Diabetes can make me kind of a jerk. Lows, especially, make me crappy and anxious and demanding. Stefan can confirm this. It’s honestly at least in part out of my control – that’s a legitimate physiological result of low blood sugar. And I find that my irritation eagerly grabs on to an offer to help that is sincere but misinformed. When my blood sugar is 55 and someone asks me if I need insulin, I want to snap God, no!!!! Insulin LOWERS your blood sugar, my blood sugar is already fucking LOW! Or when my blood sugar is 300 and someone asks me if I need to eat, I often have to clamp down the urge to snap Food is literally the last thing I need at this moment!!
Because that irritation is not real irritation, not at the person. I know what they’re really saying to me in that moment is “What do you need?” which is honestly the nicest, most thoughtful thing you can say to me.

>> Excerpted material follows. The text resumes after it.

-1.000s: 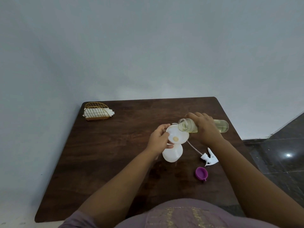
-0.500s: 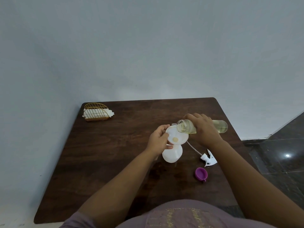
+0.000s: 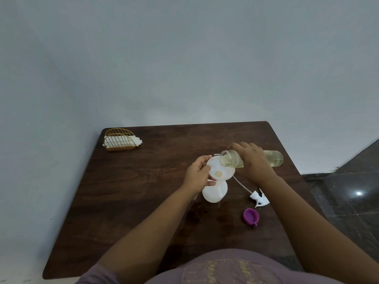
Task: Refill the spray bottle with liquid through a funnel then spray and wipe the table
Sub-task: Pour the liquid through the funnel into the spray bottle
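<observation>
At the far left corner of the dark brown wooden tabletop [image 3: 131, 191] stands a golden wire napkin holder [image 3: 120, 139]; the white paper napkins [image 3: 123, 141] inside it are partly hidden behind the wires. Near the middle, the left hand [image 3: 198, 174] closes on the rim of a white plastic funnel [image 3: 220, 169], and its fingers hide that edge. A small pool of yellowish liquid sits at the bottom of the funnel. The funnel stands in the white translucent plastic spray bottle [image 3: 215, 191], so the bottle's neck cannot be seen, and the level inside it is hard to make out. The right hand [image 3: 252, 161] wraps around a clear bottle of pale yellow liquid [image 3: 251, 158], tilted almost flat with its open mouth over the funnel; the hand covers its middle part. Nearer the person, on the tabletop, lies the white trigger spray head [image 3: 259, 197] with its thin tube, partly passing behind the right forearm. Just beside it lies a small purple cap [image 3: 250, 216].
</observation>
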`<control>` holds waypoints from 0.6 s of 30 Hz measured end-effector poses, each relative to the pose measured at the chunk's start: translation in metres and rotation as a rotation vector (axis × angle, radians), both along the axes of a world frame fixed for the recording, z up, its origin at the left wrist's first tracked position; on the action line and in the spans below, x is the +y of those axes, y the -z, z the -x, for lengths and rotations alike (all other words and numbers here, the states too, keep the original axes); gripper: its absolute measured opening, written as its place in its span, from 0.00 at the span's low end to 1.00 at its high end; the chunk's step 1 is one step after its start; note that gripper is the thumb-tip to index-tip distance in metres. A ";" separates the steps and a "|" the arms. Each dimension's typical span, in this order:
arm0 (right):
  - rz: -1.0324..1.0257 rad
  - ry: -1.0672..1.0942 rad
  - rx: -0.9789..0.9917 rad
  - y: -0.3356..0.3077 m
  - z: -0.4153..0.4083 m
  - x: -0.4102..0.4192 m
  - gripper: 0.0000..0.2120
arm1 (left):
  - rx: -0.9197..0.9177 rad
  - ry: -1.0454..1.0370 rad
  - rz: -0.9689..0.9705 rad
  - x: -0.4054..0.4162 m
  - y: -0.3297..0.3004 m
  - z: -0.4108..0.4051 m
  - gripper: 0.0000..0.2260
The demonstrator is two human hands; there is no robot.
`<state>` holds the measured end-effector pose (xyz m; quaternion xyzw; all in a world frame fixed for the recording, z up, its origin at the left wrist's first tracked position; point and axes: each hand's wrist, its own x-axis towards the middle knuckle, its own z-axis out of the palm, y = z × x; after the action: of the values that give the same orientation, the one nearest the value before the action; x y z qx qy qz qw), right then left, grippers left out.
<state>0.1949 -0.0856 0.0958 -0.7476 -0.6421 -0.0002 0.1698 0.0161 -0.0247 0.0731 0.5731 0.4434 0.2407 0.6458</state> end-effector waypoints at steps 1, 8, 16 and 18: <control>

The irritation comes from the tiny, overwhelmed, insecure part of me screaming “I DONT KNOW I DONT KNOW I DONT KNOW WHAT I NEED BECAUSE I DONT KNOW WHAT IM DOING!” The part that realizes that I am the ultimate expert in this disease, I’m the general, and I have legions of troops asking for orders, and I’m scared I’m going to fuck it up and give them the wrong ones, because honestly, I’m not much for warfare at all, and I think I’m making a pretty shit general.
Because… I forgot the juice boxes. Which was a small error which caused some inconvenience, for sure, but was overcome. But when am I going to make the Big Error, the one that will cause more than inconvenience?
They say that confident people are people who project confidence. They say to “fake it until you make it”, so maybe the answer is to act like I know what I’m doing, and that will make me automatically know what I’m doing. I’m not always insecure like this, but travel, which can no longer be spontaneous, but must now be meticulously planned, has reminded me of this terrible feeling of being outmatched.
I think I’ll go pack another set of juice boxes.